> Exercise requirements
Starting at the line below holding "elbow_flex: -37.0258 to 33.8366" and stopping at the line holding "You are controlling", print every line exactly, both ends included, and leave the rest out.

> Recorded data
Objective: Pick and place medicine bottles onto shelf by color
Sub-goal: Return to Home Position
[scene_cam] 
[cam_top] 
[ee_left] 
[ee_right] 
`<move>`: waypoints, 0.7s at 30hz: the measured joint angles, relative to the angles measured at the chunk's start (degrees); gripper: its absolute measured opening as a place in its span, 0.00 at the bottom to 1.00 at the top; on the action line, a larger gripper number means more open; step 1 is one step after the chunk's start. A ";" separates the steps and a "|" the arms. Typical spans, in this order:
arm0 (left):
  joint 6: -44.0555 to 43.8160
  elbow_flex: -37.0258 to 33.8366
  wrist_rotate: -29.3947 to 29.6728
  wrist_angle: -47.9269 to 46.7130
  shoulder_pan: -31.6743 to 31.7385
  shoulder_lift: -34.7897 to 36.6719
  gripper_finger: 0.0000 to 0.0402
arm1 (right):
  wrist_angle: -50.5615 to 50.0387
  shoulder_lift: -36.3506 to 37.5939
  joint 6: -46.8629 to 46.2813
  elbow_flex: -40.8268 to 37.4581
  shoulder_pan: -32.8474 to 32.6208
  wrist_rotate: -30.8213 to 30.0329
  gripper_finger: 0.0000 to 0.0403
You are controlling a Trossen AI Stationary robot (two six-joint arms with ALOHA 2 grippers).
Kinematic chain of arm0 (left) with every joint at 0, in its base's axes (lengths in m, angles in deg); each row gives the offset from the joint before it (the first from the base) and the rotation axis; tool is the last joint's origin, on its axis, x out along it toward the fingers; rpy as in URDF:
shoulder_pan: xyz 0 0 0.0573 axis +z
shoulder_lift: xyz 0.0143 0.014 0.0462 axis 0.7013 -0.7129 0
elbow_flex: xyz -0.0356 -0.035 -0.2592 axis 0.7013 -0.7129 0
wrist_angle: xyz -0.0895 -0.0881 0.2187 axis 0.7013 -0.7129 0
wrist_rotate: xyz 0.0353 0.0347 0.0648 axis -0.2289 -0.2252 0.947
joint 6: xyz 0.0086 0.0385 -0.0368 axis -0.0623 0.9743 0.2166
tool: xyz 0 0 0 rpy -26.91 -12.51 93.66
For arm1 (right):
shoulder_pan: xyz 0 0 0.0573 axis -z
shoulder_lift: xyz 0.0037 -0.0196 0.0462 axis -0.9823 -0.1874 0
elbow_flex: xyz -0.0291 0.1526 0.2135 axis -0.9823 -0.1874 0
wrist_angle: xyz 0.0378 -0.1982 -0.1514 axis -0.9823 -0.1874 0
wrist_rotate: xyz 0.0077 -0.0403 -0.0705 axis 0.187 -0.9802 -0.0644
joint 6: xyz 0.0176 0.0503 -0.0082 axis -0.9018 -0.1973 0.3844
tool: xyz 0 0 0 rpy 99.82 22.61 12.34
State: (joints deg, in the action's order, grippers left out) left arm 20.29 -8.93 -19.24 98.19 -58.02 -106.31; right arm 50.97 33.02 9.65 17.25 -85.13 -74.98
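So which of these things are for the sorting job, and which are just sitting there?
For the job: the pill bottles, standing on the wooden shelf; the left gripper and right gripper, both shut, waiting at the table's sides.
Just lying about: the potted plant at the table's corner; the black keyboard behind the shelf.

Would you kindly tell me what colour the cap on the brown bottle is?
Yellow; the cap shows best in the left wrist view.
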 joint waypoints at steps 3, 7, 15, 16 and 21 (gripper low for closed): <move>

> Written response
  elbow_flex: -37.0258 to 33.8366
  wrist_rotate: -29.3947 to 29.6728
  wrist_angle: -47.9269 to 46.7130
  shoulder_pan: -31.6743 to 31.7385
  shoulder_lift: -34.7897 to 36.6719
  gripper_finger: 0.0000 to 0.0402
arm1 (right):
  wrist_angle: -50.5615 to 50.0387
  shoulder_lift: -36.3506 to 37.5939
  joint 6: -46.8629 to 46.2813
  elbow_flex: -40.8268 to 37.4581
  shoulder_pan: -32.8474 to 32.6208
  wrist_rotate: -30.8213 to 30.0329
  gripper_finger: 0.0000 to 0.0403
You are controlling a Trossen AI Stationary robot (two six-joint arms with ALOHA 2 grippers).

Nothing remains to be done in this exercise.